Sembra troppo un rapporto 1 a 30? Via, non facciamo i soliti estremisti mai contenti. Cominciamo così, poi si vedrà. Soprattutto cerchiamo di capire che quel rapporto cancellerebbe una delle più vergognose storture di questa semidemocrazia, il fatto ciò che negli ultimi anni il 20% della ricchezza prodotta si è spostata dal 90% della popolazione per andare a finire nelle tasche del 10% più ricco, aumentando quindi le differenze e le disparità. Aumentando il numero dei reati, quindi, dovremmo dire.

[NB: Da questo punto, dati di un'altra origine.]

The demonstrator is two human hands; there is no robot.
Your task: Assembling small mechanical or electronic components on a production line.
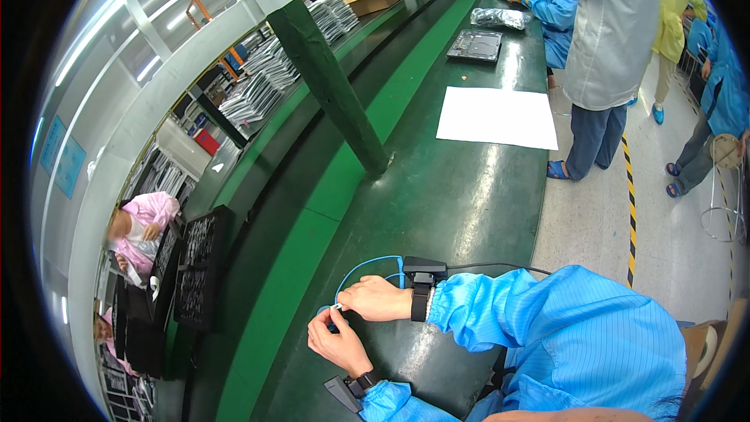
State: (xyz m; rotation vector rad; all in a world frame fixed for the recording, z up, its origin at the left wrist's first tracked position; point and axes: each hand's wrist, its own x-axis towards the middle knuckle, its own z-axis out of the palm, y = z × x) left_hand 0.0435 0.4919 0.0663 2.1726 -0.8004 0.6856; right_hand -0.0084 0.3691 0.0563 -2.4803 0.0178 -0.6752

Una delle strade più pacate, ma anche ferocissime contro la ricchezza, è quella della tassazione (combinata ovviamente con una rigorosissima lotta all’evasione). Le aliquote fiscali attuali, nella loro conseguenza diretta, sono da un lato massacranti e dall’altro ridicole. Il massacro sta nel modo in cui colpiscono i redditi più bassi (i veri portatori, per altro, delle entrate dello stato); il ridicolo nell’aver fissato lo scaglione più alto a 75.000 euro lordi annui e l’aliquota massima al 43%. Cioè, la cialtroneria non ha limiti: la ricchezza, per i banchieri e per chi li ha preceduti al governo, è rappresentata da un reddito lordo di circa 7 mila euro al mese, un netto poco sopra i 4 mila. Vogliamo ricordare a questi imbroglioni che i governi “comunisti” di Fanfani e Moro e ministri “trotzkisti” come Vanoni avevano stabilito un’aliquota del 75% per i redditi superiori a 500 milioni? Naturalmente tutto ciò servirebbe a ridurre le tasse sui bassi redditi e, facendo ritornare la domanda, facilitare anche la cosiddetta crescita (con tutte le cautele culturali e ambientaliste del caso).
Questo per stare dentro una logica di governo assolutamente liberal-democratica. Poi si potrebbe cominciare a discutere del resto.